Desperately Seeking Subscribers: The Gospel of Stephen Bartlett



If you’ve spent more than five minutes on YouTube, you’ve seen it:

The script.
The same worn-out, pre-chewed plea every creator seems to use.

“Before we get started, don’t forget to like and subscribe!”

Honestly? I’d rather gargle thumbtacks.
Don’t insult my intelligence by begging me to click a button — especially if I’ve just landed on your channel and don’t even know if you're awful yet.

Enter Stephen Bartlett, the Sultan of Smug, the CEO of Condescension, and perhaps the most overqualified subscriber-beggar on the entire internet.

You might know him as the host of Diary of a CEO, Europe’s leading podcast for vague conversations about healing your inner child while drinking imported oat milk in a concrete bunker.
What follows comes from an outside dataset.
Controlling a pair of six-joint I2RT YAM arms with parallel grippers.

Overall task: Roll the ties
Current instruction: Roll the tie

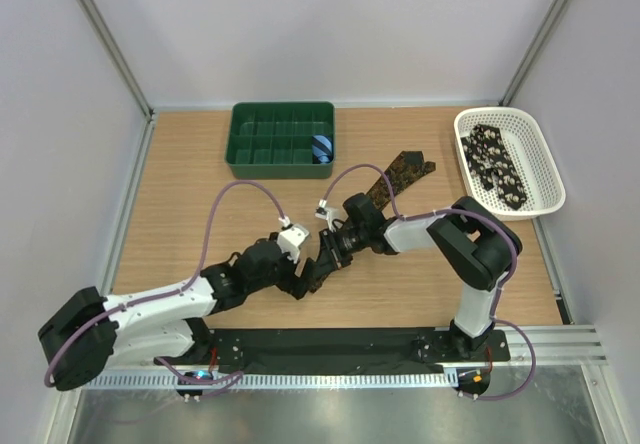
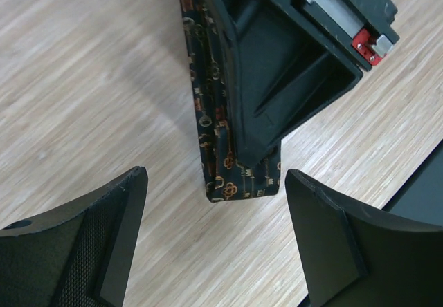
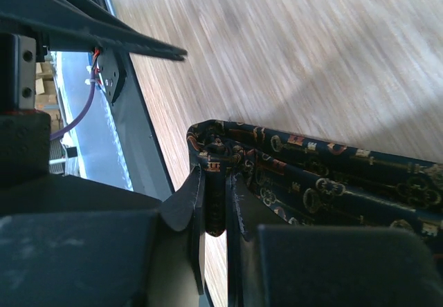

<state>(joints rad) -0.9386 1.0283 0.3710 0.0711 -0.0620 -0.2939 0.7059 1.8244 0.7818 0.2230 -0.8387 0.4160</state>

But podcasting is just the latest coat of polish. Let’s rewind.


📈 The Bartlett Resume

Stephen’s website proudly informs us that he’s a:

  • Entrepreneur

  • Speaker

  • Investor

  • Author

  • Dragon (yes, as in Dragon’s Den)

  • Host of Europe’s #1 podcast

All self-declared, of course.

He dropped out of Manchester Metropolitan University and founded something called Wallpark — essentially a student classifieds site. His big break came when he co-founded Social Chain, a social media agency that merged with a public company to become Social Chain AG.

He’s since:

  • Invested in wellness companies like Huel and Zoe

  • Dabbled in biotech, blockchain, and space tech

  • Launched Flightstory, a media and investment company with a name that sounds like an app that tells you your plane is delayed in 4K

So yes—he’s successful. Loaded, even. He’s made his money, built his empire, and cashed in his credibility.

And yet…
He still does this:

“This has always blown my mind a little bit — 53% of you that listen to the show regularly haven’t yet subscribed. So could I ask you for a favor before we start…?”

Oh, Stephen.
You’re podcasting from a studio that looks like it was designed by a Scandinavian cult leader, your bookshelf alone is worth more than my car, and you want me to support your channel?

Are we crowdfunding your next LED wall?
Paying for a new assistant to handcraft your oat milk foam?


🤳 Why Are We Still Playing This Game?

Stephen Bartlett is a multi-millionaire.
He’s got brand deals, business ventures, books, and a platform the algorithm worships like a golden calf.

So why is someone who clearly doesn’t need more still begging for subscribers like he’s one click away from homelessness?

The truth?
It’s not about the support. It’s about the data. The reach. The ads.
More subscribers = more traffic = more money across every business touchpoint he owns.

And that’s fine. It’s business.
But let’s not pretend it’s anything else.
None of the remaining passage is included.